## TASK DIRECTIONS
All lines in the data bearing the string "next" should be identified and copied.

## DATA UNDER STUDY
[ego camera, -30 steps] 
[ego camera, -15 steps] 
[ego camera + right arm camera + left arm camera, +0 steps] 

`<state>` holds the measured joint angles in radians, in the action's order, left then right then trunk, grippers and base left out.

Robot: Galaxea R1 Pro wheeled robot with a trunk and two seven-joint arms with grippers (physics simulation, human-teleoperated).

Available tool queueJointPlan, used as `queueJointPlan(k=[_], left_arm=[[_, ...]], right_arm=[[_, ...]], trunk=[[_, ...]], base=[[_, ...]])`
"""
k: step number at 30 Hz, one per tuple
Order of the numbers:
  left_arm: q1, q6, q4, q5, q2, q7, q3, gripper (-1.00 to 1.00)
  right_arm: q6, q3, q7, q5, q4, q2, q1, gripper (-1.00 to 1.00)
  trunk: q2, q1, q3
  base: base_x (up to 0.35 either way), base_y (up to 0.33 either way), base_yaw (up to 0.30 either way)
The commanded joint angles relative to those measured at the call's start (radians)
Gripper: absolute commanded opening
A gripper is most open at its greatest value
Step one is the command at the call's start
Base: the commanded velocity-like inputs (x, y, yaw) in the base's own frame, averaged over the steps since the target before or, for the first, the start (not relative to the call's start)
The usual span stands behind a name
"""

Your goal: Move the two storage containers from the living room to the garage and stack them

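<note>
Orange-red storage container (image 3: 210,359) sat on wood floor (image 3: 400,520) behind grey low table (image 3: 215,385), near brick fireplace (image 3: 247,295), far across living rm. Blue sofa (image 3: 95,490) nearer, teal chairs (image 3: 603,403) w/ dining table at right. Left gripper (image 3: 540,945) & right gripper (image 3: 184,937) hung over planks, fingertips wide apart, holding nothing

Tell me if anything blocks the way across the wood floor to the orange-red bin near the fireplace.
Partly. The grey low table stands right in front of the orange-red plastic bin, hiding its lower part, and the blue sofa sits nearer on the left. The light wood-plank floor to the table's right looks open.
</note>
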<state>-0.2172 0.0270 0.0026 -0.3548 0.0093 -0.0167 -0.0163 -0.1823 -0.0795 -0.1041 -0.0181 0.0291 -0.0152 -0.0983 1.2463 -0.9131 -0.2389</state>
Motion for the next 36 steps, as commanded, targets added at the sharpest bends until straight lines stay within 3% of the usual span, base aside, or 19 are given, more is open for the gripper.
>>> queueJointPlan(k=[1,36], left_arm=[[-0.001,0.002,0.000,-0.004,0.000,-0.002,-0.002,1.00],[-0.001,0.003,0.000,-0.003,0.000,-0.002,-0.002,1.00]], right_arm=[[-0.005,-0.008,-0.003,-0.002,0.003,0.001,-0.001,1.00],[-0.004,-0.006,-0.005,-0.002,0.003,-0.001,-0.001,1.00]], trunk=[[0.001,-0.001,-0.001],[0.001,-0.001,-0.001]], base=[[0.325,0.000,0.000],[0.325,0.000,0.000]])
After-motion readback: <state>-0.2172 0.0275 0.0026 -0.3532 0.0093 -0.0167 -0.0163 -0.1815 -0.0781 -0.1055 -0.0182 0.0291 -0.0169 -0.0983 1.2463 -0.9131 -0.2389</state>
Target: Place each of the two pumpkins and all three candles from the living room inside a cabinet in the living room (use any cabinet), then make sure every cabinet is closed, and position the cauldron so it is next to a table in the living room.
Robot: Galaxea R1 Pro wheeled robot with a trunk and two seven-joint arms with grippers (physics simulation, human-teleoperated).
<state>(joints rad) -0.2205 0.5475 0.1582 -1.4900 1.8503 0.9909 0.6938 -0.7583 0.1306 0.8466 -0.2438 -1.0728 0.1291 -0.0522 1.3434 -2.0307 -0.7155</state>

## RESPONSE TO THE EXERCISE
Motion for the next 36 steps, as commanded, targets added at the sharpest bends until straight lines stay within 3% of the usual span, base aside, or 19 are given, more is open for the gripper.
Target: Place each of the two pumpkins and all three candles from the living room inside a cabinet in the living room (use any cabinet), then make sure every cabinet is closed, and position the cauldron so it is next to a table in the living room.

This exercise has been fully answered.